Lines from the records below that contain the word "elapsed" are to be copied out.

** Entries provided **
== Segment start ==
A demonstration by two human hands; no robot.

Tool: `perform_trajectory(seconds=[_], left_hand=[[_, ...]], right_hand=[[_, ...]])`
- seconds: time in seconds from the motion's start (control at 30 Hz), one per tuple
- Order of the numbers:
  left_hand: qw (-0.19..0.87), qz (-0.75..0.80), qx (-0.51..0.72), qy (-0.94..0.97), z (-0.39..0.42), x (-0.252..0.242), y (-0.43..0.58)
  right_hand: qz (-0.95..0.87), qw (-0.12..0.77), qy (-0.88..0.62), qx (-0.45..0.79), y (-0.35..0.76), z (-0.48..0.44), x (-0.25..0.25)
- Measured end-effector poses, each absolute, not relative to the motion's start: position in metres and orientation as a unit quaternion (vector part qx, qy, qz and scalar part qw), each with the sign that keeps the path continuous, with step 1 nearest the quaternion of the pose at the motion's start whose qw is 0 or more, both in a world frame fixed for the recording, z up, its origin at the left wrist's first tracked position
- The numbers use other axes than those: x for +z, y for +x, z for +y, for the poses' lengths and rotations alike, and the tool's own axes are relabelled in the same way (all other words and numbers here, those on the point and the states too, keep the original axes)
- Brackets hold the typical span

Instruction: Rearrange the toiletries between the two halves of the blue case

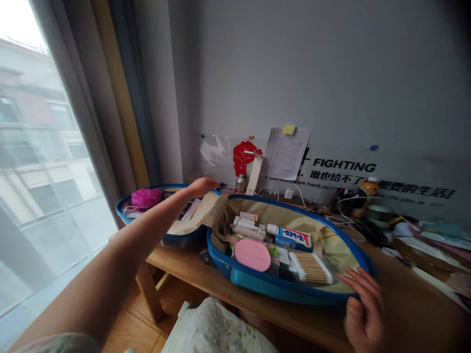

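A blue suitcase lies open with beige lining. My left hand (pixel 202 187) reaches over the left half (pixel 172 239) to its far inner corner, by the beige lining flap (pixel 213 208). Its fingers look pinched together; what they hold, if anything, is hidden. My right hand (pixel 364 304) is open, fingers stretched out at the near right rim of the right half (pixel 279 290). That half holds a pink oval case (pixel 252 255), a pack of cotton swabs (pixel 312 267), a toothpaste box (pixel 295 236) and several white tubes (pixel 248 228). A magenta bath puff (pixel 146 198) lies in the left half.
The suitcase rests on a wooden desk (pixel 401 289) against a grey wall. Behind it stand a metallic bottle (pixel 240 183) and a tall white device (pixel 253 175). An orange-capped bottle (pixel 368 191) and papers (pixel 434 250) lie to the right. A curtained window is at left.
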State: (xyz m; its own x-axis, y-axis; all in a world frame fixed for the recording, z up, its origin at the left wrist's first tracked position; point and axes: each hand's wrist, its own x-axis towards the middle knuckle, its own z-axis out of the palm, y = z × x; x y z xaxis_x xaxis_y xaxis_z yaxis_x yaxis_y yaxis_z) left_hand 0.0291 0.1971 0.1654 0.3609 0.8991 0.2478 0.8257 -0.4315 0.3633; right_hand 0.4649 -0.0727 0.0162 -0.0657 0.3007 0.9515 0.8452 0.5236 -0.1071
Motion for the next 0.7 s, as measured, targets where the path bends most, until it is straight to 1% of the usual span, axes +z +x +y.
perform_trajectory(seconds=[0.13, 0.27, 0.47, 0.7], left_hand=[[0.010, 0.636, 0.120, 0.762, 0.190, 0.159, -0.052], [-0.032, 0.679, 0.032, 0.732, 0.178, 0.138, -0.098], [-0.060, 0.678, -0.040, 0.732, 0.187, 0.110, -0.107], [-0.081, 0.687, -0.066, 0.719, 0.197, 0.099, -0.110]], right_hand=[[-0.687, 0.538, -0.423, -0.245, 0.465, -0.074, 0.017], [-0.692, 0.532, -0.422, -0.246, 0.464, -0.075, 0.017], [-0.690, 0.528, -0.425, -0.253, 0.465, -0.075, 0.017], [-0.688, 0.534, -0.428, -0.241, 0.466, -0.075, 0.015]])
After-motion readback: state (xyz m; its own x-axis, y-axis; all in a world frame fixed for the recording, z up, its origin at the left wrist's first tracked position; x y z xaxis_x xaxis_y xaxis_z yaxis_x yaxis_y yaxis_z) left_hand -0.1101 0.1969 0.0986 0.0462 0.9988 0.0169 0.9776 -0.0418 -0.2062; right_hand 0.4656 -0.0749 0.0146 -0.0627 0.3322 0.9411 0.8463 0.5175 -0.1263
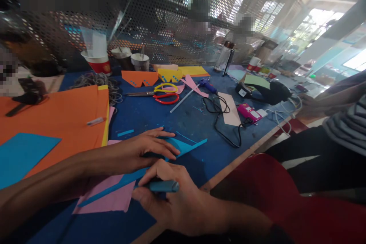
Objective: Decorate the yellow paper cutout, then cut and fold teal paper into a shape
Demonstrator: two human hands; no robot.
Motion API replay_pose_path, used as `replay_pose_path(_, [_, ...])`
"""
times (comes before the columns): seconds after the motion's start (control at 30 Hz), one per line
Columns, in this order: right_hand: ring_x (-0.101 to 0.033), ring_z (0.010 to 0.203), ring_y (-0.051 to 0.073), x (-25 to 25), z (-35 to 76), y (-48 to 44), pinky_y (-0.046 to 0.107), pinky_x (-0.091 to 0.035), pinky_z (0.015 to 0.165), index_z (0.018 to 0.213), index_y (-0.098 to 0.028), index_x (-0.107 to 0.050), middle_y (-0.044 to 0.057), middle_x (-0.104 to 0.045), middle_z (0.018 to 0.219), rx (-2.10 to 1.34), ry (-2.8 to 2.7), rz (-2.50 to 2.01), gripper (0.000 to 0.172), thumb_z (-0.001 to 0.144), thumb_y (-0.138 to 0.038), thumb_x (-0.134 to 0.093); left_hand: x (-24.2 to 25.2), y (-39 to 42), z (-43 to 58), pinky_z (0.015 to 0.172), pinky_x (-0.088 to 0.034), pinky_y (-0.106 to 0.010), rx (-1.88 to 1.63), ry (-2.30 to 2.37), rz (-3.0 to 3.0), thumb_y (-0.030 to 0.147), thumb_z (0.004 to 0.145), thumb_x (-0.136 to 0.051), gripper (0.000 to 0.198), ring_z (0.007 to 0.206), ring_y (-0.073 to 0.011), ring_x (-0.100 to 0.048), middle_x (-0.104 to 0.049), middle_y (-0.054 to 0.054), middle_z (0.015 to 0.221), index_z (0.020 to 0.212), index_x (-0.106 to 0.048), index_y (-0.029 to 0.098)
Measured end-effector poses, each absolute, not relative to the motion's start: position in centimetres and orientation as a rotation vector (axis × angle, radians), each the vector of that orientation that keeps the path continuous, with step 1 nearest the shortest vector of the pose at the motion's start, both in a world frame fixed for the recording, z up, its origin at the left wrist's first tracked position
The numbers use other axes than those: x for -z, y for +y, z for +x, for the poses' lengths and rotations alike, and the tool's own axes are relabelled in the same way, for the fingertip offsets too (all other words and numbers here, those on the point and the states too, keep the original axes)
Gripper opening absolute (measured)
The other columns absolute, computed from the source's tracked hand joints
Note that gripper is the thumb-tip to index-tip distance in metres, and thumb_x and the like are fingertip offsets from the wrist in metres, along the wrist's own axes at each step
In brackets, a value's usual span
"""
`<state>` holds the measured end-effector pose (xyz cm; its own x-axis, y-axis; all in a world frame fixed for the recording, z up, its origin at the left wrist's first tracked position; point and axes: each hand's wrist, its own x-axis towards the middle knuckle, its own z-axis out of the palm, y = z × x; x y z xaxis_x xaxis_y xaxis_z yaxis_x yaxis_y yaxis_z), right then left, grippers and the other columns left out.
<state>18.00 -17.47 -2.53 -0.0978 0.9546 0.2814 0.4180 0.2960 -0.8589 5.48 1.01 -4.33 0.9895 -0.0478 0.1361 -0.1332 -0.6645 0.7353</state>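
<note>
A red and white cup (100, 67) stands at upper left before a perforated metal screen (162, 26); scissors (151, 93) with yellow and red handles lie on the table (148, 116) left of center; a blue glue gun (208, 85) lies right of center; a red chair (263, 190) fills the lower right.

Daylight glares through windows (320, 23) at far right; near left is dimmer. Edges stretch. Far mesh panel (162, 19) appears soft, patches pixelated.
</note>
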Motion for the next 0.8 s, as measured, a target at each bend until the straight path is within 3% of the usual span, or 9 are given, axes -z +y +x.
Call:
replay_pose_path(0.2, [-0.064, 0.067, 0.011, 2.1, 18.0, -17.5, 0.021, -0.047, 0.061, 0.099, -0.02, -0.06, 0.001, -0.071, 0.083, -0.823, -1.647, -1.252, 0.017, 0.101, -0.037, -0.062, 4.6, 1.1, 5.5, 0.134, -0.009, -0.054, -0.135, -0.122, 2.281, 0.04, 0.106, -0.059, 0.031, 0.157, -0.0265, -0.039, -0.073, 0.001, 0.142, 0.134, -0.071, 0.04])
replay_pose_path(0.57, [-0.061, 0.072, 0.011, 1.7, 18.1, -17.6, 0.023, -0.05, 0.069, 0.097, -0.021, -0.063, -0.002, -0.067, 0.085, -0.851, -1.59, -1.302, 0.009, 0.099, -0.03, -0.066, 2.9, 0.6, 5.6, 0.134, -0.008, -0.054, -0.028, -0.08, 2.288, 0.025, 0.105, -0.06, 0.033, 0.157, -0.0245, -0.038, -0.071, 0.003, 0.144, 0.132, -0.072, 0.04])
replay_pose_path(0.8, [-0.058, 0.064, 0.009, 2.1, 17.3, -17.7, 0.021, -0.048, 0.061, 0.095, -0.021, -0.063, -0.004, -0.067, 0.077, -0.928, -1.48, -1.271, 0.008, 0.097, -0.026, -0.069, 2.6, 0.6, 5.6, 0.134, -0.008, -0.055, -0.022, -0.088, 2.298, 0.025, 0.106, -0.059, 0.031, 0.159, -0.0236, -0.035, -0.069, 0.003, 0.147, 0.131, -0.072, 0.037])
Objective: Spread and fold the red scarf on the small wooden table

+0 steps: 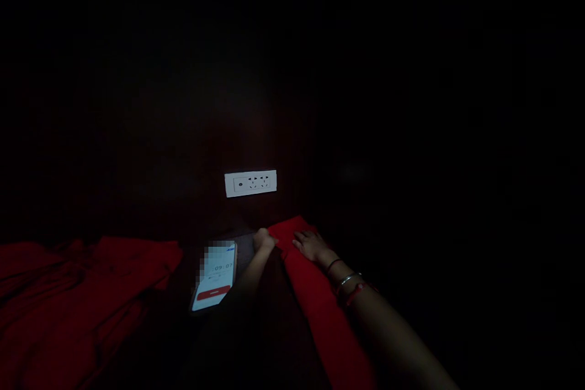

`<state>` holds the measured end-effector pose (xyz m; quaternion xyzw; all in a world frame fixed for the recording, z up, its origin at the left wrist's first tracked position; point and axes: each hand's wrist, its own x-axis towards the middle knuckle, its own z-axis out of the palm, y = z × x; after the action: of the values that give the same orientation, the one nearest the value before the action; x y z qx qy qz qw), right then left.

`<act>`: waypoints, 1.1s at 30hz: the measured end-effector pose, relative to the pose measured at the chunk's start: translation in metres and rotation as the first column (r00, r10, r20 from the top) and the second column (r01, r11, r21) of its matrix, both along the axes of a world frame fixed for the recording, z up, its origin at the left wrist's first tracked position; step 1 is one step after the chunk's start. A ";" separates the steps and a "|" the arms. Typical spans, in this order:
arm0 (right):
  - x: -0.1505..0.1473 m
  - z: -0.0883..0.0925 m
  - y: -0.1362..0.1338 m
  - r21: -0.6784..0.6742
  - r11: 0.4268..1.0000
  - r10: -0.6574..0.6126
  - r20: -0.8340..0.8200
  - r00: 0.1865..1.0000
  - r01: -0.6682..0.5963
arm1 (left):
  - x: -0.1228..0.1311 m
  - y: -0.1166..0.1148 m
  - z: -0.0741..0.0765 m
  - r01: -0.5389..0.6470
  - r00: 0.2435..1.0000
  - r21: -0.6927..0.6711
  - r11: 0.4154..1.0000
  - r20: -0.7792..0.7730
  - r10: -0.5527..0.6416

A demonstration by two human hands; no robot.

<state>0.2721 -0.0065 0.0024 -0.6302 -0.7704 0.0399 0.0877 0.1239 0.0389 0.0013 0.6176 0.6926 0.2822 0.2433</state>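
Observation:
A long strip of folded red cloth [315, 311] runs from below the wall toward the lower right. My right hand [311, 246] lies flat on its far part, fingers stretched out and spread. At the cloth's far left edge, my left hand [264, 239] is closed, with the edge of the fabric at its fingertips; the fingers' inner side is hidden. Bracelets circle my right wrist.
A lit phone [217, 280] lies left of my left forearm. More rumpled red fabric [82, 304] spreads over the lower left. A white socket panel [251, 183] is on the dark wall ahead. Deep shadow hides most surroundings.

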 end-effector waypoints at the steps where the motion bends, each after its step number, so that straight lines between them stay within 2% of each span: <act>1: 0.000 -0.001 0.000 0.003 1.000 -0.003 0.009 1.000 0.003 | 0.001 0.002 0.000 -0.002 0.999 0.007 1.000 -0.033 0.002; 7: 0.006 0.007 0.013 0.014 0.999 -0.032 0.014 0.999 0.031 | 0.012 -0.004 0.001 0.065 0.982 0.050 0.997 -0.180 -0.055; 10: 0.008 0.005 0.021 -0.084 0.991 -0.106 0.022 0.994 0.108 | 0.010 -0.012 -0.006 0.133 0.957 0.105 0.986 -0.271 -0.100; 13: 0.009 0.000 0.025 -0.157 0.972 -0.170 0.048 0.984 0.176 | -0.001 -0.015 -0.013 0.210 0.889 0.000 0.978 -0.416 -0.191; 15: 0.009 0.002 0.026 -0.169 0.967 -0.184 0.066 0.981 0.193 | -0.008 -0.014 -0.015 0.209 0.850 -0.081 0.974 -0.478 -0.222; 17: 0.008 0.007 0.028 -0.162 0.970 -0.169 0.078 0.983 0.180 | -0.012 -0.014 -0.012 0.207 0.847 -0.097 0.974 -0.481 -0.228; 21: 0.002 0.019 0.036 -0.079 0.996 -0.037 0.062 0.997 0.042 | -0.005 -0.016 -0.001 0.280 0.851 0.051 0.959 -0.476 -0.223; 24: -0.001 0.016 0.046 -0.109 0.992 0.071 0.052 0.996 -0.065 | 0.003 -0.015 -0.001 0.391 0.808 -0.057 0.919 -0.458 -0.372; 26: -0.001 0.010 0.051 -0.166 0.985 0.067 0.059 0.996 -0.056 | 0.005 -0.012 -0.005 0.403 0.790 -0.160 0.901 -0.435 -0.431; 30: 0.005 -0.002 0.059 -0.223 0.973 -0.044 0.097 0.994 0.065 | 0.002 -0.010 -0.010 0.383 0.802 -0.215 0.899 -0.405 -0.438; 31: 0.006 -0.002 0.059 -0.225 0.970 -0.065 0.107 0.992 0.087 | 0.001 -0.010 -0.010 0.376 0.816 -0.203 0.904 -0.391 -0.427; 33: 0.007 -0.001 0.059 -0.214 0.970 -0.088 0.118 0.989 0.112 | 0.000 -0.011 -0.007 0.303 0.893 -0.114 0.946 -0.315 -0.323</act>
<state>0.2794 0.0521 0.0017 -0.6753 -0.7321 0.0866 -0.0225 0.1242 0.0284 -0.0058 0.7515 0.6234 0.1108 0.1853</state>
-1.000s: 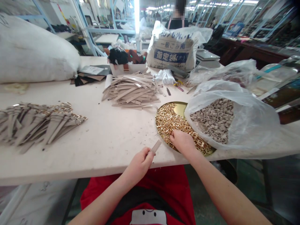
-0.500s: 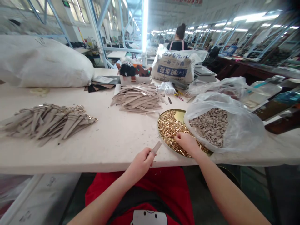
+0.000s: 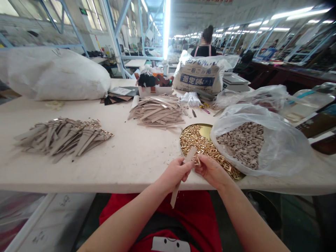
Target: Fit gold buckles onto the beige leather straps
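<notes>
My left hand (image 3: 177, 173) is closed round a flat beige strap (image 3: 191, 153), whose lower end hangs past the table edge. Close beside it, my right hand (image 3: 210, 170) pinches a small gold buckle (image 3: 197, 161) near the strap's upper end. Whether buckle and strap touch I cannot tell. Just behind both hands lies a round gold tray (image 3: 206, 131) heaped with gold buckles (image 3: 193, 138). To its right, an open clear plastic bag (image 3: 283, 150) holds many small beige loops (image 3: 241, 145).
A pile of beige straps (image 3: 157, 110) lies mid-table. Straps with gold buckles (image 3: 70, 136) are heaped at left. Behind stand a big white sack (image 3: 57, 75), a box (image 3: 152, 91) and a printed bag (image 3: 196, 77). A person (image 3: 206, 43) is farther back.
My right hand has come out of the tray toward me with a buckle. My left hand has moved right and up with the strap, so both hands are now close together.
</notes>
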`<state>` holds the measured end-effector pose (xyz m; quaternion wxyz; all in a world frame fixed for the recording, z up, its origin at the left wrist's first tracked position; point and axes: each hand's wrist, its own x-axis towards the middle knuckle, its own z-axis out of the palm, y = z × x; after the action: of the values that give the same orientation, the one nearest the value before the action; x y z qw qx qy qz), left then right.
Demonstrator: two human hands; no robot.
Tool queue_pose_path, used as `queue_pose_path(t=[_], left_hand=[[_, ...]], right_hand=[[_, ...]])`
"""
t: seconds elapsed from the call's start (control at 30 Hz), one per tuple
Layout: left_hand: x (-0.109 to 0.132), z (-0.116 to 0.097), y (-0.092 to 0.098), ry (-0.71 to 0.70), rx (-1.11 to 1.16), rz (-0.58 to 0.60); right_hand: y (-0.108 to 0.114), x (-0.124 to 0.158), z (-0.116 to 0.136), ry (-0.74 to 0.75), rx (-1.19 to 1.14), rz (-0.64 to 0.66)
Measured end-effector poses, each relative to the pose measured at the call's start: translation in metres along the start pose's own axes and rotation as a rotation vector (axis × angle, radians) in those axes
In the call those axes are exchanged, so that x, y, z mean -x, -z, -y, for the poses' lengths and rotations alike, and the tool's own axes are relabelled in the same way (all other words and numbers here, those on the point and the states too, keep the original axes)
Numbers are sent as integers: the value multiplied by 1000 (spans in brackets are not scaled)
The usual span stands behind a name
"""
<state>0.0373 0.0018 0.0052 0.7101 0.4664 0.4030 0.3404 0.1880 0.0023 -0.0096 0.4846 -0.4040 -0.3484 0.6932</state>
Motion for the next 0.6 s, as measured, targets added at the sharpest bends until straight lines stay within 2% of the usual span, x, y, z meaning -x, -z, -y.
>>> queue_pose_path(t=[0.13, 0.23, 0.33, 0.43, 0.6], left_hand=[[5, 2, 3, 88, 72, -27], [5, 4, 7, 64, -73, -124], [3, 7, 8, 28, -293, -226], [2, 8, 11, -20, -430, -211], [-3, 6, 27, -70, -640, -131]], right_hand=[[-10, 3, -12, 1, -16, 0], [-12, 3, -17, 29, 99, -10], [-13, 2, -21, 58, 233, -83], [-13, -1, -22, 87, 309, -136], [-12, -4, -19, 157, 622, -75]])
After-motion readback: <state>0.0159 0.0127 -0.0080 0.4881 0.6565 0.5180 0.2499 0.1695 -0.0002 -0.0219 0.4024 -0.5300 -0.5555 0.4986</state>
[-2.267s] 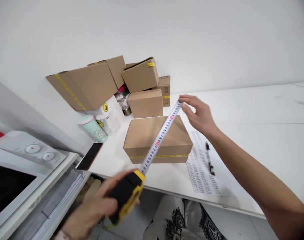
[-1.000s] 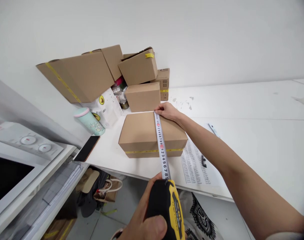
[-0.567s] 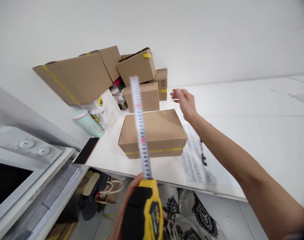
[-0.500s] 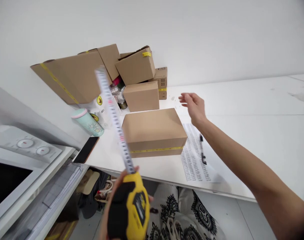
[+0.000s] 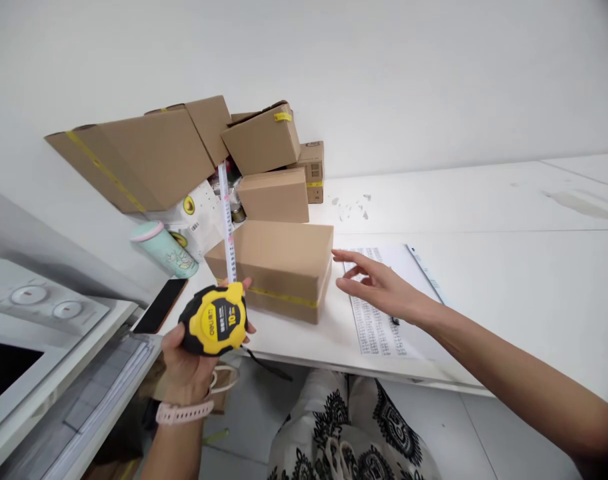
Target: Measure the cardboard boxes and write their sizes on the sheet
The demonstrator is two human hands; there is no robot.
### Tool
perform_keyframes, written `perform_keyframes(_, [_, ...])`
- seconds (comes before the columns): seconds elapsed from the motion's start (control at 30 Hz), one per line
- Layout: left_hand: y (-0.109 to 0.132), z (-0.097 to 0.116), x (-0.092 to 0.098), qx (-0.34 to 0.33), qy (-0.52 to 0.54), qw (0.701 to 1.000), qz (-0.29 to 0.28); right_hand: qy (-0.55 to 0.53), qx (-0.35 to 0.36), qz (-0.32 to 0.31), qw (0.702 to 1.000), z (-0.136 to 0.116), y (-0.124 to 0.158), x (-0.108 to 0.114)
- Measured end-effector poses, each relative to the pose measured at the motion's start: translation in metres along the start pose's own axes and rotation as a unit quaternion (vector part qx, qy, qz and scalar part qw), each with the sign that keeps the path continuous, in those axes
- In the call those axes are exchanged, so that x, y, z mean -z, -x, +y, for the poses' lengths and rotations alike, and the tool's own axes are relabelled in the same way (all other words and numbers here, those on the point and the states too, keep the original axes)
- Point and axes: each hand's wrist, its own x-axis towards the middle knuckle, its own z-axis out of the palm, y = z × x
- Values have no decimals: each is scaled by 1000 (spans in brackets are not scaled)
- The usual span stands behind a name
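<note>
My left hand point(image 5: 194, 360) is wrapped round a yellow and black tape measure point(image 5: 217, 320). Its white blade point(image 5: 226, 217) is pulled out and points away from me, passing over the left part of a brown cardboard box point(image 5: 284, 250) on the table. A yellow tape strip runs along the box's near side. My right hand point(image 5: 371, 280) holds nothing; its fingers are apart and reach toward the box's right end, and I cannot tell whether they touch it. Under that hand lies a printed sheet point(image 5: 371, 333), with a pen point(image 5: 395, 321) mostly hidden by the wrist.
Several more cardboard boxes point(image 5: 149, 153) stand against the wall at the back left. Nearby are a mint green tumbler point(image 5: 165, 250), a dark phone point(image 5: 160, 307) and a white appliance with dials point(image 5: 34, 300). A long pale blue-edged strip point(image 5: 427, 273) lies by the sheet.
My left hand has brought the tape measure up and left, nearer the box. My right hand has come down toward the box's right end. The box has turned and shifted left.
</note>
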Motion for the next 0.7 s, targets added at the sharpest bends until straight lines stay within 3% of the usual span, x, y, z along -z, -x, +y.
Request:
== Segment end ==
** Result of this task **
t: seconds elapsed from the call's start (control at 30 Hz), one per tuple
- seconds (comes before the columns): seconds elapsed from the motion's start (control at 30 Hz), one per line

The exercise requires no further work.